▸ **HOW TO COMPLETE THIS TASK**
Below are some records. Print exactly the lines between the one holding "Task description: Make" and the one holding "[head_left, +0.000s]", inclusive, and nothing else.

▸ **TASK DATA**
================

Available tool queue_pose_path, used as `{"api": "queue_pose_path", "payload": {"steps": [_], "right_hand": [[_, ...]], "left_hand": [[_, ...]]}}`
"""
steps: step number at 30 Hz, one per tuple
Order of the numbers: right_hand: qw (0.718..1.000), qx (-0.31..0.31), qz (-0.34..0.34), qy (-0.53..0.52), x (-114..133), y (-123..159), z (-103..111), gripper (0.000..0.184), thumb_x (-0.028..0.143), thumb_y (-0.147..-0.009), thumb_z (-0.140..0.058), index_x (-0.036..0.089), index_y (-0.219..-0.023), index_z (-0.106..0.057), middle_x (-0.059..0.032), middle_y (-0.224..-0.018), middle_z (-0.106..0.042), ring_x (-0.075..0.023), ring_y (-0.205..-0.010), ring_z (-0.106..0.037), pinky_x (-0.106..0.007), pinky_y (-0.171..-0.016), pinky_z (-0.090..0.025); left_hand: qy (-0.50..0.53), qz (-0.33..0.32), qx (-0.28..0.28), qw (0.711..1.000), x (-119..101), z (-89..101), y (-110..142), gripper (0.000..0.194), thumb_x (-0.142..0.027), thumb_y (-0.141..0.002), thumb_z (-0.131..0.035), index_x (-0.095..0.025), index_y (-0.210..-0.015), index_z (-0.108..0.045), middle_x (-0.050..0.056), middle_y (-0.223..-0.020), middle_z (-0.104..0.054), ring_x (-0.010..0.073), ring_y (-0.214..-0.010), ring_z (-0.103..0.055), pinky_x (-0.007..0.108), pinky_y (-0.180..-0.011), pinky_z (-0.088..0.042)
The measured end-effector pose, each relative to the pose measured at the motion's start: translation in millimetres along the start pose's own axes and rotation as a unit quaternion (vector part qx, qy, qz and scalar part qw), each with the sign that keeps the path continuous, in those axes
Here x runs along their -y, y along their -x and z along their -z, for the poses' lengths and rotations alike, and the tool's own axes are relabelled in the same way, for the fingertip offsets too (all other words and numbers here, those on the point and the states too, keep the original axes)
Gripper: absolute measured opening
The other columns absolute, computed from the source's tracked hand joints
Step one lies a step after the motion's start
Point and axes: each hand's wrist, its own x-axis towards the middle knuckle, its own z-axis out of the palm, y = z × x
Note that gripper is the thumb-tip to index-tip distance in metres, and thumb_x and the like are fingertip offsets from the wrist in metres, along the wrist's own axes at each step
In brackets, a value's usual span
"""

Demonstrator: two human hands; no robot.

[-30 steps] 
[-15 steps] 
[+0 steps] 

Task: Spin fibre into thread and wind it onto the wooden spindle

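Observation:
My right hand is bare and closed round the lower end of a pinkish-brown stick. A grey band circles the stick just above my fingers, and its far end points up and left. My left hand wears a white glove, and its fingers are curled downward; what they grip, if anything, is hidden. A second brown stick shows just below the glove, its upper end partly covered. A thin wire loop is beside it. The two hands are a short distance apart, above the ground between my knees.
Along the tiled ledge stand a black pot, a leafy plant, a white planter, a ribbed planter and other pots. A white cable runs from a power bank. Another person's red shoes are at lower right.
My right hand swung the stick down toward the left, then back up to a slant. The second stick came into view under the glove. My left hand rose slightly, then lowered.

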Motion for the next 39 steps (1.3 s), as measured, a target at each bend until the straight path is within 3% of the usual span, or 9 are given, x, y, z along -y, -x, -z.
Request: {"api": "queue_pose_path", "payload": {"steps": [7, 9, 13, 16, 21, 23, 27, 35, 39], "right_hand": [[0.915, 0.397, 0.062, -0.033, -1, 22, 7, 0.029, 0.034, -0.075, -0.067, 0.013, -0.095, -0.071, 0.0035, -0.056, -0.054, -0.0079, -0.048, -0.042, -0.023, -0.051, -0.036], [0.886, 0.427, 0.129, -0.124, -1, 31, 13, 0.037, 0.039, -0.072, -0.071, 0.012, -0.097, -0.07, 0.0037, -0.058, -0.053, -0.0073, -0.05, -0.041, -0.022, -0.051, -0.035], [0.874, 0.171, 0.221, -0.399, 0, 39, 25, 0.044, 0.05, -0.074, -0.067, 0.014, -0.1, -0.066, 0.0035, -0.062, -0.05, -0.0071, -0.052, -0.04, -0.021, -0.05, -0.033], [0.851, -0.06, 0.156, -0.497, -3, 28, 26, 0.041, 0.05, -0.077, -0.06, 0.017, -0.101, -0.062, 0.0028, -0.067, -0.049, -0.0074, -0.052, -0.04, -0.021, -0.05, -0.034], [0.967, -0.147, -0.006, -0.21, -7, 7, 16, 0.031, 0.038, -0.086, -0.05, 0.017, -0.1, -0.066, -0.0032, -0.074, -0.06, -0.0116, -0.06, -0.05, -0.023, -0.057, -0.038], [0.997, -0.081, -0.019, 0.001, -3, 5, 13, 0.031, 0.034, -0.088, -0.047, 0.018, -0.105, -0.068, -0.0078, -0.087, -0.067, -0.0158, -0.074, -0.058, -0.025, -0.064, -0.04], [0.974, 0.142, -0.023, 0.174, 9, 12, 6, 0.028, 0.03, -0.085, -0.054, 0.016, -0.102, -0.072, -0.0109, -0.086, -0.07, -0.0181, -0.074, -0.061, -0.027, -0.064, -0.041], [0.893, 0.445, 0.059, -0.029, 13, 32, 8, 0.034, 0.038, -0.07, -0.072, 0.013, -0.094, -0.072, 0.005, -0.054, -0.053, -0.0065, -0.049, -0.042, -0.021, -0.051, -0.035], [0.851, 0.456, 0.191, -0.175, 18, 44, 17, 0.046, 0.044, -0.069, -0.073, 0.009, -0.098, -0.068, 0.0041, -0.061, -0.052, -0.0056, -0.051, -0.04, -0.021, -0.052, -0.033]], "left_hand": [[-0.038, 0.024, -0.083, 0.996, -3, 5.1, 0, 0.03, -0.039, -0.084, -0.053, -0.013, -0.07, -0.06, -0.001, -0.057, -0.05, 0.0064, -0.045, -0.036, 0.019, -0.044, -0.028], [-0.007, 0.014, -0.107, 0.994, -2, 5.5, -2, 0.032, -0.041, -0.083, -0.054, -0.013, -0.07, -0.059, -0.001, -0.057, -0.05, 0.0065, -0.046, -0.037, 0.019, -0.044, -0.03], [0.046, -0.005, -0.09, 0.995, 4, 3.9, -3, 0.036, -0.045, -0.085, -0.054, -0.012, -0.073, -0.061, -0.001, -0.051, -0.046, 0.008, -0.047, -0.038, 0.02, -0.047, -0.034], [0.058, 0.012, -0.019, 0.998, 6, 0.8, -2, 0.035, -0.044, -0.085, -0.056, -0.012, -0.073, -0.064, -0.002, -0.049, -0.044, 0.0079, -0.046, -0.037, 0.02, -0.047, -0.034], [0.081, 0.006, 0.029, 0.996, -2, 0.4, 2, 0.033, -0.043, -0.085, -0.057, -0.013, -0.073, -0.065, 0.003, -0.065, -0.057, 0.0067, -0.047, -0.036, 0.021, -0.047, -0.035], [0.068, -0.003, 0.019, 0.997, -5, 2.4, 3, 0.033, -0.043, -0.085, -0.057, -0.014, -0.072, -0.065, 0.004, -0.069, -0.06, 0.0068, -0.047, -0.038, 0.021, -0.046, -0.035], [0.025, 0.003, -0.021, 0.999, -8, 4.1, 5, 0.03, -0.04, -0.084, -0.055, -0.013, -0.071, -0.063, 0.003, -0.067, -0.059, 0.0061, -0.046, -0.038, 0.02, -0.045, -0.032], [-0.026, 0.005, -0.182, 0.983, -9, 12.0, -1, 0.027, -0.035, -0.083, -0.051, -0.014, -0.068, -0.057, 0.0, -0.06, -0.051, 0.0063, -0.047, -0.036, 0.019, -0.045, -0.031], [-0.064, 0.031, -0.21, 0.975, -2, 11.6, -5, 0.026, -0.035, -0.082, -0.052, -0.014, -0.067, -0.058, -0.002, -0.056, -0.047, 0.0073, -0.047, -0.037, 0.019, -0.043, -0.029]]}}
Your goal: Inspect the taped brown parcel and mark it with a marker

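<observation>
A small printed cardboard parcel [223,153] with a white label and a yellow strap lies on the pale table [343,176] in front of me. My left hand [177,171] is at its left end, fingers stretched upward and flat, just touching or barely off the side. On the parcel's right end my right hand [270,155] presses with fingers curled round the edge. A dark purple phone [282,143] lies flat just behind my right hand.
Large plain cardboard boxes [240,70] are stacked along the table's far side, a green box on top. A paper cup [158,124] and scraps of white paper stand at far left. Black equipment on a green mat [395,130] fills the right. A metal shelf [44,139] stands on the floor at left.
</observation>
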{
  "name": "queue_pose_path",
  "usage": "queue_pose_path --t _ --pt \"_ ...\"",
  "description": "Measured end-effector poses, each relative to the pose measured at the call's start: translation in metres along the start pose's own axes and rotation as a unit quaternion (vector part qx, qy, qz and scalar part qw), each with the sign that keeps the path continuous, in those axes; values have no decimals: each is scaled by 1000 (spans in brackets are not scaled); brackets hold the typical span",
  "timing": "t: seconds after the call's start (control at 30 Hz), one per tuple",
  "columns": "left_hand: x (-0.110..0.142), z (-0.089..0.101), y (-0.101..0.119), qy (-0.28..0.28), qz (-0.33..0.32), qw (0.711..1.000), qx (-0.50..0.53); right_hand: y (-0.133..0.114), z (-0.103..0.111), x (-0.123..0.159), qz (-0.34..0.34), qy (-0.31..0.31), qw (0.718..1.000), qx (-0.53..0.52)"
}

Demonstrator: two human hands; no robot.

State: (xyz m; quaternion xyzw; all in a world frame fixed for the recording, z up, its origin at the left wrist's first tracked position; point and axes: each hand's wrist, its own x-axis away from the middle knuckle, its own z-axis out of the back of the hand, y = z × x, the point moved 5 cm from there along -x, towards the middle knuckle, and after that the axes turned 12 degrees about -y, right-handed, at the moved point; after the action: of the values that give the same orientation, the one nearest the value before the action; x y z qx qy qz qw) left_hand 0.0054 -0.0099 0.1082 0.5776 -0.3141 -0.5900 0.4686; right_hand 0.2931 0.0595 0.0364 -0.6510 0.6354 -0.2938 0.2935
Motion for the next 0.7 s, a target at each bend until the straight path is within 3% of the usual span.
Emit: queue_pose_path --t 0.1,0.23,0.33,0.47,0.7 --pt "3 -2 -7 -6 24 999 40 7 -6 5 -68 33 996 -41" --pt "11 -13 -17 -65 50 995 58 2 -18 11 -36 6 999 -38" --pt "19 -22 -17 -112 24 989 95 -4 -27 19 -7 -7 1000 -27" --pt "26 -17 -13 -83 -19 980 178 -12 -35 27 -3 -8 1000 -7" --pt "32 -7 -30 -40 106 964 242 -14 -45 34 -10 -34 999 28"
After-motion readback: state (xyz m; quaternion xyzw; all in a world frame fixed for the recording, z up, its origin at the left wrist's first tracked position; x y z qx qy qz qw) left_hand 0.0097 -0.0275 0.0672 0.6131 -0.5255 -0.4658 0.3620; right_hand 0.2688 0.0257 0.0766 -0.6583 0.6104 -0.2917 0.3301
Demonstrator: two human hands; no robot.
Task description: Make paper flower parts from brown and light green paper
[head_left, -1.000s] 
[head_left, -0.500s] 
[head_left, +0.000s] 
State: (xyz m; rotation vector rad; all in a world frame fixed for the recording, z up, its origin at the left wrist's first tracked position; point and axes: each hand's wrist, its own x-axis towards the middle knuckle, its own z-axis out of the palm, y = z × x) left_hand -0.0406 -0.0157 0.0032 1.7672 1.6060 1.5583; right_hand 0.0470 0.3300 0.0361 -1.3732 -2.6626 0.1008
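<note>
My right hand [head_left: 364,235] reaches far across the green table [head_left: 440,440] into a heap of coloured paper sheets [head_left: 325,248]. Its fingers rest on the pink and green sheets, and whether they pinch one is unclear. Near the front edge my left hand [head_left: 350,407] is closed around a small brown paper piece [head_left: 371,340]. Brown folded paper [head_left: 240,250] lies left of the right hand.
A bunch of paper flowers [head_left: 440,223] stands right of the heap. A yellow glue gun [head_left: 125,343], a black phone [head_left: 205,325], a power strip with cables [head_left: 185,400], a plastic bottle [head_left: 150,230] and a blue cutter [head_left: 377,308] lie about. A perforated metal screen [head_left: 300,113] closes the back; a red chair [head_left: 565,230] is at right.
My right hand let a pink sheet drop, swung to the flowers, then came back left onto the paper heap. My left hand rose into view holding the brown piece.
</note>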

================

▸ **RESPONSE**
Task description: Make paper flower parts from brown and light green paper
[head_left, -1.000s] 
[head_left, -0.500s] 
[head_left, +0.000s] 

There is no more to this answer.